## EXERCISE REQUIREMENTS
Would you repeat each line below exactly, without the pictures?

━━━━━━━━

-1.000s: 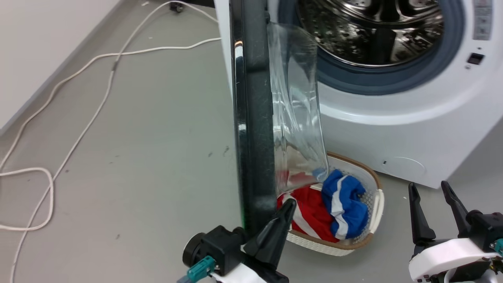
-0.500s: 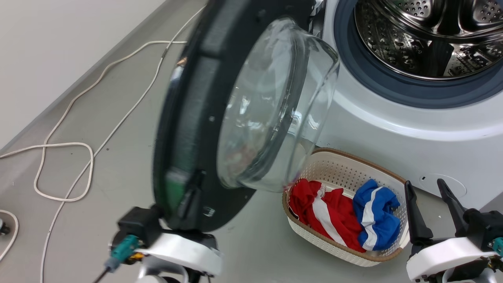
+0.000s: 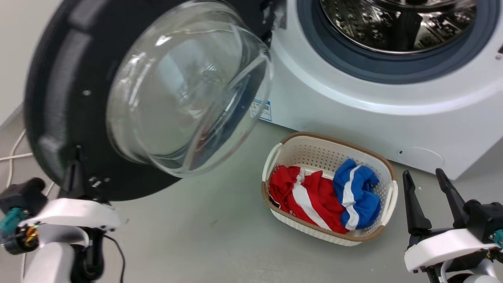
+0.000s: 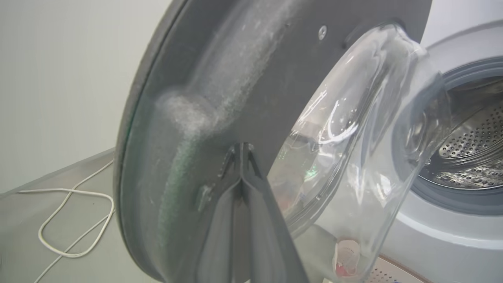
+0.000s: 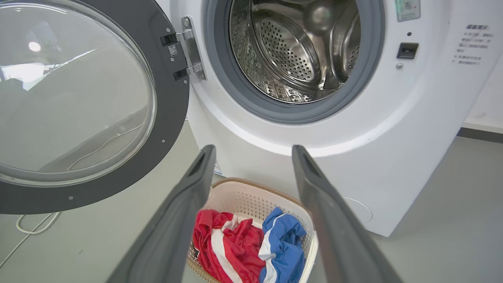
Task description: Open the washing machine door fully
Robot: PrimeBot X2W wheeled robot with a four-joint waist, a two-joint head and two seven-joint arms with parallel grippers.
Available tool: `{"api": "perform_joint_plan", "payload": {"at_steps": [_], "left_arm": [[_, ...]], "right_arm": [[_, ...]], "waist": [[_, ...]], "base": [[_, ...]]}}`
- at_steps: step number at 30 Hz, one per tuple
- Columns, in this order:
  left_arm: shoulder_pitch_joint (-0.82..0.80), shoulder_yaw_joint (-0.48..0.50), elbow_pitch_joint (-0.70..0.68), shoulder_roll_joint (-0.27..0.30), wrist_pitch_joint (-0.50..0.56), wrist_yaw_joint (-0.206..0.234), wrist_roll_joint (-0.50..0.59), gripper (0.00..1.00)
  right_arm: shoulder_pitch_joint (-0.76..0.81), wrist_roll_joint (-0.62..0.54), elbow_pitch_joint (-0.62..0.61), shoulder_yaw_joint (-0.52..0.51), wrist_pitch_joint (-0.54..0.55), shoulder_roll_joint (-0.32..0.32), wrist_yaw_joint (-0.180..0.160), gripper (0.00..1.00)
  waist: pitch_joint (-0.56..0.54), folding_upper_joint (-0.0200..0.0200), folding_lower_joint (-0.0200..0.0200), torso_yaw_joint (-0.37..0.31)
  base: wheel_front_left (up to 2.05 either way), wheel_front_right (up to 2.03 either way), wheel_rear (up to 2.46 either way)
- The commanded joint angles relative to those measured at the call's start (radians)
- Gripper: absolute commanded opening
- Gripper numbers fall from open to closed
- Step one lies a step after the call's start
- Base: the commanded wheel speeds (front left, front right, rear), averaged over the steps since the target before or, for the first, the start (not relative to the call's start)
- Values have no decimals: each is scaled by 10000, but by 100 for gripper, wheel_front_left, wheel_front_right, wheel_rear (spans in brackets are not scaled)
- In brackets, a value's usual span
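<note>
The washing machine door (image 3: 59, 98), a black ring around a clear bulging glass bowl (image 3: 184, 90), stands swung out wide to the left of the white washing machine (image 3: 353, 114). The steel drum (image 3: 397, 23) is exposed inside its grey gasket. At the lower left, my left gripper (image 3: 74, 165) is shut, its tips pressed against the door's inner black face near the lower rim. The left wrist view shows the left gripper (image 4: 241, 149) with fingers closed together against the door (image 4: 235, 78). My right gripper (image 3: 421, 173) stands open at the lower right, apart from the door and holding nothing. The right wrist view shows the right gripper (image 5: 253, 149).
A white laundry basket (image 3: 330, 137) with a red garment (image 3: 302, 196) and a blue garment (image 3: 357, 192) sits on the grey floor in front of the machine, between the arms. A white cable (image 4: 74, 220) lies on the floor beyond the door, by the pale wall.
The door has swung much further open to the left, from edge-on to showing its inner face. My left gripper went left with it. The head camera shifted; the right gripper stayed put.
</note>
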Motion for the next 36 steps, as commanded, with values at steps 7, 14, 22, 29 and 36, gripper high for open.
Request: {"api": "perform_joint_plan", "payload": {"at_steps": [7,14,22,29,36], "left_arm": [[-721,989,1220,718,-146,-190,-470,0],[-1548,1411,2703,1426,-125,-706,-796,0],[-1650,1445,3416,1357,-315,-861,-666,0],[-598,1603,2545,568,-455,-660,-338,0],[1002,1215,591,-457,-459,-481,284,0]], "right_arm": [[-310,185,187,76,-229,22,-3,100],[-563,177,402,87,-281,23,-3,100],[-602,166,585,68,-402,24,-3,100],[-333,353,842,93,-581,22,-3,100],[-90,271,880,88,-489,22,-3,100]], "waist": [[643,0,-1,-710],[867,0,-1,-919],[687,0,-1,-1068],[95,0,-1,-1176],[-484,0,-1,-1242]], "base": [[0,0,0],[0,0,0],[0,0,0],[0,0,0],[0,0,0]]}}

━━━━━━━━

## RESULT OF THE TASK
-1.000s: 
-0.500s: 
+0.000s: 
+0.000s: 
+0.000s: 
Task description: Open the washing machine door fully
Robot: PrimeBot X2W wheeled robot with a four-joint waist, a two-joint head and two seven-joint arms with parallel grippers.
Available tool: `{"api": "perform_joint_plan", "payload": {"at_steps": [_], "left_arm": [[_, ...]], "right_arm": [[_, ...]], "waist": [[_, ...]], "base": [[_, ...]]}}`
- at_steps: step number at 30 Hz, one per tuple
- Columns, in this order:
  left_arm: shoulder_pitch_joint (-0.82..0.80), shoulder_yaw_joint (-0.48..0.50), elbow_pitch_joint (-0.70..0.68), shoulder_roll_joint (-0.27..0.30), wrist_pitch_joint (-0.50..0.56), wrist_yaw_joint (-0.206..0.234), wrist_roll_joint (-0.50..0.59), gripper (0.00..1.00)
  right_arm: shoulder_pitch_joint (-0.76..0.81), wrist_roll_joint (-0.62..0.54), elbow_pitch_joint (-0.62..0.61), shoulder_yaw_joint (-0.52..0.51), wrist_pitch_joint (-0.54..0.55), shoulder_roll_joint (-0.32..0.32), wrist_yaw_joint (-0.180..0.160), gripper (0.00..1.00)
  waist: pitch_joint (-0.56..0.54), folding_upper_joint (-0.0200..0.0200), folding_lower_joint (-0.0200..0.0200), torso_yaw_joint (-0.37..0.31)
  base: wheel_front_left (up to 2.05 either way), wheel_front_right (up to 2.03 either way), wheel_rear (up to 2.46 either way)
- The commanded joint angles relative to those measured at the call's start (radians)
- Gripper: absolute commanded opening
- Gripper numbers fall from open to closed
- Step one lies a step after the call's start
- Base: the commanded wheel speeds (front left, front right, rear), averaged over the steps since the target before or, for the first, the start (not relative to the call's start)
- Values have no decimals: each is scaled by 10000, but by 100 for gripper, wheel_front_left, wheel_front_right, wheel_rear (spans in brackets are not scaled)
- In brackets, a value's usual span
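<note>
The washing machine door (image 3: 59, 98), a black ring around a clear bulging glass bowl (image 3: 184, 90), stands swung out wide to the left of the white washing machine (image 3: 353, 114). The steel drum (image 3: 397, 23) is exposed inside its grey gasket. At the lower left, my left gripper (image 3: 74, 165) is shut, its tips pressed against the door's inner black face near the lower rim. The left wrist view shows the left gripper (image 4: 241, 149) with fingers closed together against the door (image 4: 235, 78). My right gripper (image 3: 421, 173) stands open at the lower right, apart from the door and holding nothing. The right wrist view shows the right gripper (image 5: 253, 149).
A white laundry basket (image 3: 330, 137) with a red garment (image 3: 302, 196) and a blue garment (image 3: 357, 192) sits on the grey floor in front of the machine, between the arms. A white cable (image 4: 74, 220) lies on the floor beyond the door, by the pale wall.
The door has swung much further open to the left, from edge-on to showing its inner face. My left gripper went left with it. The head camera shifted; the right gripper stayed put.
</note>
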Motion for the next 36 steps, as commanded, with values at steps 7, 14, 22, 29 and 36, gripper high for open.
Request: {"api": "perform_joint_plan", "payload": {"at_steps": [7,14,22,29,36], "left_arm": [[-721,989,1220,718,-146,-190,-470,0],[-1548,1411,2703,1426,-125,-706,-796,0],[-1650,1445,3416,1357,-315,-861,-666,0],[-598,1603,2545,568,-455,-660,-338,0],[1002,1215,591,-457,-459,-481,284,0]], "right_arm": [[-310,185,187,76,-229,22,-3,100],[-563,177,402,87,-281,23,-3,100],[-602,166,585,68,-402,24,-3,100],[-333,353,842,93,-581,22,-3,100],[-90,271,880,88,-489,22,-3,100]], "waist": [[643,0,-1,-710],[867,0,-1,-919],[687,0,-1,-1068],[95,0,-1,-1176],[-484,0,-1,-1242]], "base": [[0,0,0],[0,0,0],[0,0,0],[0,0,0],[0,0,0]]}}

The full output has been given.